> _Problem details_
When the line containing "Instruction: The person" appears in the data below, begin copying there and stop only after the line containing "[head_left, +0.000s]".

> _Collected data_
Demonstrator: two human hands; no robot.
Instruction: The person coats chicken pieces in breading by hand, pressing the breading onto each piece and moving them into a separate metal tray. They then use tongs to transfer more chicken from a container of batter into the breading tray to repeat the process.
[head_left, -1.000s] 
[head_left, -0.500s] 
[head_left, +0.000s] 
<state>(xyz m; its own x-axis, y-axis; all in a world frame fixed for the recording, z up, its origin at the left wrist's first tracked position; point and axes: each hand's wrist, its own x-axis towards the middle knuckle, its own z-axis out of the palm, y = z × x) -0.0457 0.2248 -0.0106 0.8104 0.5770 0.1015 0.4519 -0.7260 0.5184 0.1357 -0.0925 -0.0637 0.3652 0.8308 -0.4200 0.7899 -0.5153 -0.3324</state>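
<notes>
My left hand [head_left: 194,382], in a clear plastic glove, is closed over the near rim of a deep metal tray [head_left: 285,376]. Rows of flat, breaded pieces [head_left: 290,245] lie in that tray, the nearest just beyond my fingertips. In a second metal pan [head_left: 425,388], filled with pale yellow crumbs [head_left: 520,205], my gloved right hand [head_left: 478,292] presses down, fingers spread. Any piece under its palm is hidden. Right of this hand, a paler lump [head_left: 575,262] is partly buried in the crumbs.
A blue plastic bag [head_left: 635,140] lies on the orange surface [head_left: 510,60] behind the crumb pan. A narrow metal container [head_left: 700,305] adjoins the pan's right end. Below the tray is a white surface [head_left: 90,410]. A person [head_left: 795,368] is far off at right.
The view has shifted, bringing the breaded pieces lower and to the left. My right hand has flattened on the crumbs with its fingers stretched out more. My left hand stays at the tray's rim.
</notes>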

> _Answer for this exercise_
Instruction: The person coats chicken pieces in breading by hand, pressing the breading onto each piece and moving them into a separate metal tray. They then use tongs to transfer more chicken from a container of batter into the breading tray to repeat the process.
[head_left, -1.000s] 
[head_left, -0.500s] 
[head_left, +0.000s] 

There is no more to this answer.